Mouse Model of Diabetic Nephropathy

Spontaneously diabetic animals such as no obese diabetic mice developed only limited lesions of diabetic nephropathy such as mild mesangial sclerosis [11]. The same was the case with chemically induced diabetic rodents such as streptozotocin–induced diabetic model [12]. To understand the pathogenesis of diabetic nephropathy and to develop preventive and therapeutic methods against it, suitable animal models for this disease have been needed.

A Novel Model of Severe Insulin–Dependent Diabetes

Recently we generated transgenic (TG) mice over expressing the mutant form (Thr286Asp) of CaMKIIα in pancreatic β–cells [13]. Western blot and immunehistochemical analyses showed that CaMKIIα protein was over expressed in pancreatic β–cells of the TG mice. Cell proliferation in the TG islets was severely impaired as assessed by in vivo BrdU labeling analysis. NF–?B accumulated in nuclei of the TGβ–cells at postnatal day (P) 21, which was associated with DNA laddering. The pancreatic insulin content was already significantly (p<0.01) lower in the TG mice than in the wild type (WT) mice at P7. The pancreatic insulin positive areas became negligible in the TG mice at P28 (Figures 2a–2c)). Serum insulin levels in the TG mice also decreased progressively along with aging, and were scarcely detectable at P28 (Figure 2d).

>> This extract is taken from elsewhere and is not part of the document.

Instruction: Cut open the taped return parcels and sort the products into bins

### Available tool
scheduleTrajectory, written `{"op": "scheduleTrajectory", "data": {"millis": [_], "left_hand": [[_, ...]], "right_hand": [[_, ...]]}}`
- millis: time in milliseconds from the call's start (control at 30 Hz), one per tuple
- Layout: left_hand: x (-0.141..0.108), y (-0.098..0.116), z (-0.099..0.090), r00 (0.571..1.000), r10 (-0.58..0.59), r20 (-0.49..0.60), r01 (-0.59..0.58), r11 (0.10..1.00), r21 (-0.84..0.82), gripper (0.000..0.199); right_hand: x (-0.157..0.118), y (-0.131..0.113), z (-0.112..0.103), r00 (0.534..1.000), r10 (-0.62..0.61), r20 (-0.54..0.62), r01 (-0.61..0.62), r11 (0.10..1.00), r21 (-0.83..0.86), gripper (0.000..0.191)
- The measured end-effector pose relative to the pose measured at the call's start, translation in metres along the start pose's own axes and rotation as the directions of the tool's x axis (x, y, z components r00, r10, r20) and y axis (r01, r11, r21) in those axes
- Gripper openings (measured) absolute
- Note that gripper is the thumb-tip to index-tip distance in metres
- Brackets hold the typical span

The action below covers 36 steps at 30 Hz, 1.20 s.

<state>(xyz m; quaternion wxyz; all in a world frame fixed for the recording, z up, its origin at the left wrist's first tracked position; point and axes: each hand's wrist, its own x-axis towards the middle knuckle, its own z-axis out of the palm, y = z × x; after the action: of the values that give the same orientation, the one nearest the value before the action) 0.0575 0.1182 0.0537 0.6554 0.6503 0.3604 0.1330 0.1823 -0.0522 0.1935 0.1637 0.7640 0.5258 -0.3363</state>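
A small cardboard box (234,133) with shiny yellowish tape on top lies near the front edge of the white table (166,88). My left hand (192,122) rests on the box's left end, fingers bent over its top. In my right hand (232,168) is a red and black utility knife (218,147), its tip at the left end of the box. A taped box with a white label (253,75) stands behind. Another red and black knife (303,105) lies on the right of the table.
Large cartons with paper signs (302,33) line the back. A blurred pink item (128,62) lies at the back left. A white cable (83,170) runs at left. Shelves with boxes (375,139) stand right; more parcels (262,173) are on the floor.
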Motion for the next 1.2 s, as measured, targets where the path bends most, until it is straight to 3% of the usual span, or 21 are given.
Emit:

Figure 2: Immunohistochemical detection of insulin–producing pancreatic β cells in the representative sections of pancreas from WT mice (a) and the TG mice over expressing CaMKIIα (Thr286Asp) under the control of Insulin II promoter (b) at P28 (adopted from [13]). Percentages of insulin–positive area in whole pancreas section were determined at the indicated ages (c). Levels of insulin in serum in WT mice and the TG mice were determined at the indicated ages (d). The values are the means ± SE of at least four mice per group. ∗p< 0.05; ∗∗p< 0.01; ∗∗∗p< 0.001 compared with age-matched WT mice by Student’s t–test (adopted from [13]).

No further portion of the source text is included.